On 5 February 2010 the bailiff instituted enforcement proceedings. On the same date he decided to oblige the Committee to comply with the requirements of the writ within two weeks.
On 20 April 2010 the applicant was paid 937,114 Armenian drams (AMD) for his forced absence calculated from 27 February 2009 until 9 December 2009, the date on which the judgment in the applicant ’ s favour became final.
The applicant addressed several letters to the Committee and to different officials complaining that no measures had been taken to enforce the final judgment of 11 August 2009 and requesting that the Committee be compelled to comply with that judgment.
On 18 July 2011 the bailiff decided to terminate the enforcement proceedings on the ground that it was impossible to enforce the judgment of 11 August 2009. In particular, the applicant could not be reinstated because his previous position was no longer vacant.
On 25 July 2011 the applicant contested this decision before the courts.
On 5 December 2011 the Administrative Court found in favour of the applicant and cancelled the bailiff ’ s decision of 18 July 2011.
On 20 January 2012 the bailiff decided to reopen the enforcement proceedings.
On 26 April 2012 the bailiff decided again to terminate the enforcement proceedings on the ground that it was impossible to enforce the judgment of 11 August 2009, since the structural unit of the Committee, where the applicant had been working, had ceased to exist by virtue of the Governmental decree of 15 December 2011.
On 7 May 2012 the applicant contested this decision before the courts. He alleged, in particular, that the judgment of 11 August 2009 had not been enforced since firstly, he had not been awarded the full sum for his forced absence and secondly, he had not been reinstated in his previous position.
By its judgment of 16 October 2012 the Administrative Court decided to grant the applicant ’ s claim in respect of the payments for his forced absence stating that the period should be calculated up to 15 December 2011, the day on which that particular unit of the Committee had ceased to exist. As to the applicant ’ s second claim, the Court stated that the bailiff ’ s decision in this part was lawful since the applicant ’ s reinstatement had been impossible.

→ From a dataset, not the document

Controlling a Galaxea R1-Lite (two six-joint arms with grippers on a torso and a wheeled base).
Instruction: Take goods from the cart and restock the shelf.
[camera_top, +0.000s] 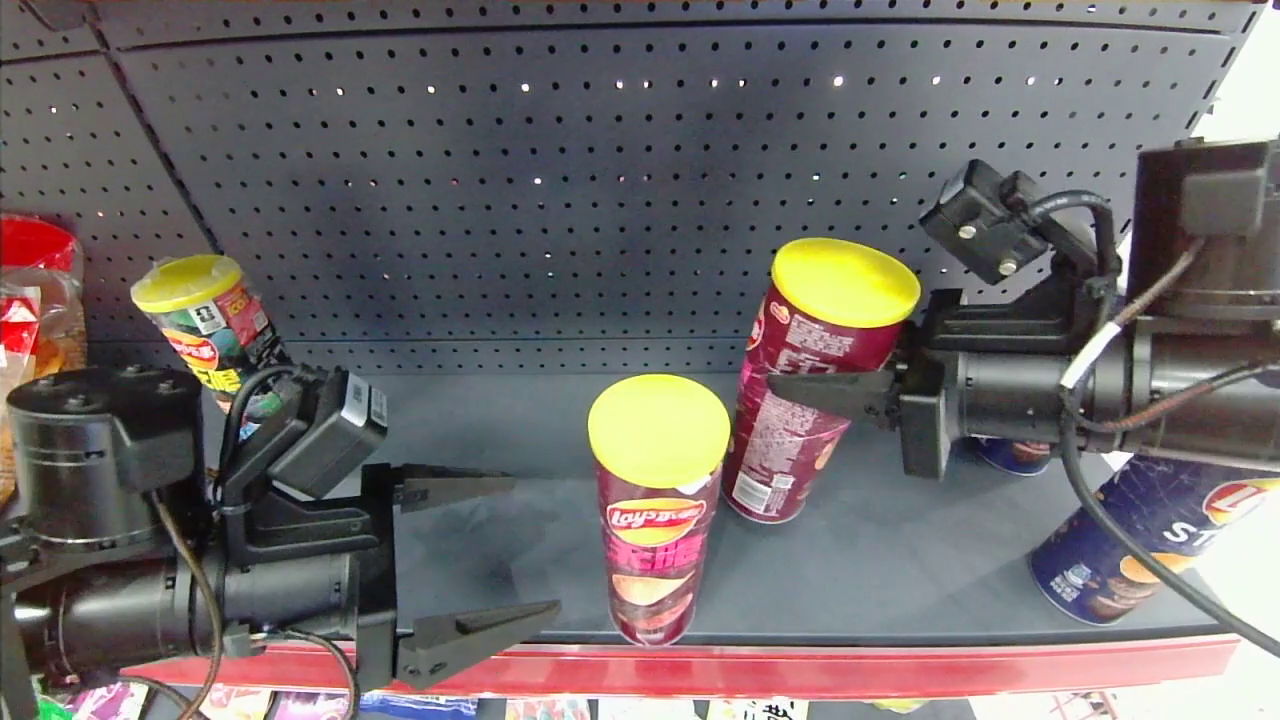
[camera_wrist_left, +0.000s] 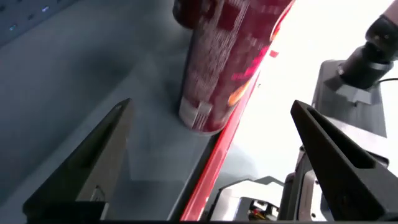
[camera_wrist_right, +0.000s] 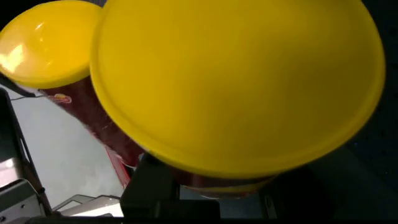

On 9 November 2012 the applicant lodged an appeal against the judgment of the Administrative Court.
On 21 February 2013 the Administrative Court of Appeal dismissed the applicant ’ s claim.
The applicant lodged an appeal on points of law against the decision of 21 February 2013.
On 27 March 2013 the Court of Cassation decided to return the appeal.
B. Relevant domestic law
1. Code of Civil Procedure
According to Section 14, a judicial act which has come into effect is mandatory for all state bodies, local self-government bodies, their officials, legal entities and citizens and is subject to execution throughout the territory of the Republic of Armenia.
2. Law on compulsory enforcement of judicial acts
According to Section 71, decisions taken by compulsory enforcement officers within the scope of their competences shall be binding on all state bodies, local self-government bodies, officials, organisations and citizens and shall be subject to execution throughout the territory of the Republic of Armenia.
COMPLAINT
Relying on Article 6 § 1 of the Convention and Article 1 of Protocol No. 1 to the Convention, the applicant complains about the non ‑ enforcement of the Kentron and Nork-Marash District Court ’ s judgment of 11 August 2009.
QUESTION S TO THE PARTIES
Was the Kentron and Nork-Marash District Court ’ s judgment of 11 August 2009 fully enforced? If not, was the non-enforcement of the judgment in the applicant ’ s favour compatible with his rights guaranteed by Article 6 of the Convention and Article 1 of Protocol No. 1?